- _The task_:
Please count the lines in the material below that include "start". Reply with the number alone.

- _Provided data_:
____

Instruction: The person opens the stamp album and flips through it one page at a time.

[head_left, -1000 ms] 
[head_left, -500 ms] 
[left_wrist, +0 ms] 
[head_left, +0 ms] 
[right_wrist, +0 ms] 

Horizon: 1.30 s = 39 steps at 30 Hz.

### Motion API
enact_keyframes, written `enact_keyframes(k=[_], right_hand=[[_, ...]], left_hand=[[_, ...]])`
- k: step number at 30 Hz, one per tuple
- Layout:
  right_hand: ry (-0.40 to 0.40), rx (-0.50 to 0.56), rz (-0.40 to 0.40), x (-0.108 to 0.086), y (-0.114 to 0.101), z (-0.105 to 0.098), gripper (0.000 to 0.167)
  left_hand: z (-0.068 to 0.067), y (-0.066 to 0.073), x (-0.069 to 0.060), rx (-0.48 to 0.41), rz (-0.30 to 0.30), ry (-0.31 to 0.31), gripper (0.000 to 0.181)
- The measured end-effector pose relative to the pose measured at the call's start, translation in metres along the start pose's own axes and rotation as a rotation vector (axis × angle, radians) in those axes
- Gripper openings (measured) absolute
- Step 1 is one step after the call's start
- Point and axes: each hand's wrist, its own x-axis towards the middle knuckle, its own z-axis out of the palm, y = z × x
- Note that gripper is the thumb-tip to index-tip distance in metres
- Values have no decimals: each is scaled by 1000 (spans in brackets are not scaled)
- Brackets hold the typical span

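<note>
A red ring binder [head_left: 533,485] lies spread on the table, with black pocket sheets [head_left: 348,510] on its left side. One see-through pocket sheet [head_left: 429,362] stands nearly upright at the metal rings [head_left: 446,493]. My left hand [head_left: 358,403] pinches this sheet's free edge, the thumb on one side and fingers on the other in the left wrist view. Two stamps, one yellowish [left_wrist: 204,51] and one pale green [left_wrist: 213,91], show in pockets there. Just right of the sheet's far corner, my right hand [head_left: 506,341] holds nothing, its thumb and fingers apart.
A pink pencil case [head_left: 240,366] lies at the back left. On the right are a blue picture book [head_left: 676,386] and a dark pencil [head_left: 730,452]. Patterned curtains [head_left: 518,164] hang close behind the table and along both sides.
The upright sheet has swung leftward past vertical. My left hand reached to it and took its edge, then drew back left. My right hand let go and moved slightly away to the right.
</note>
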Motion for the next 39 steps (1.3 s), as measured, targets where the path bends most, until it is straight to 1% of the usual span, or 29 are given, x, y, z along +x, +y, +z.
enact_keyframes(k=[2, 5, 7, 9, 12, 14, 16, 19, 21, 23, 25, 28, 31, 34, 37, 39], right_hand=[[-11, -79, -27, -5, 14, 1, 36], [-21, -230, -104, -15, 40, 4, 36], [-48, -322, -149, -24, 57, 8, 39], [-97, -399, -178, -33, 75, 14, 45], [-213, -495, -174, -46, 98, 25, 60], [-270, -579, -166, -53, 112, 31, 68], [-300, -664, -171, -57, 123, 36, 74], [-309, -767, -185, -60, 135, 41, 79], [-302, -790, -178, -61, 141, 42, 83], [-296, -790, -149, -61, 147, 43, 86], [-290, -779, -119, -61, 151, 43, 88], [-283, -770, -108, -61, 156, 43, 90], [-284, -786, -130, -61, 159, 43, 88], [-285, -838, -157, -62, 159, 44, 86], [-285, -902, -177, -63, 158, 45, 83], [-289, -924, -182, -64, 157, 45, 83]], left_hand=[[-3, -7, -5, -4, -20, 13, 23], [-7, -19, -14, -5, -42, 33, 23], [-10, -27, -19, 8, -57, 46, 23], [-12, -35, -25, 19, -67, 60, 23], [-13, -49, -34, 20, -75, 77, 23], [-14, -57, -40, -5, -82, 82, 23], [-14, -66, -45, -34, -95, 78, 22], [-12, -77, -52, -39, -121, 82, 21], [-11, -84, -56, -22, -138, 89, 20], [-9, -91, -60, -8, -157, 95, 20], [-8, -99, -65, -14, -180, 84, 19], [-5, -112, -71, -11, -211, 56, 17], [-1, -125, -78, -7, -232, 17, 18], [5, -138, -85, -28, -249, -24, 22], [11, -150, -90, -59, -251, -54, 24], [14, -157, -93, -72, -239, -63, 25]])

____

- _Expected answer_:
2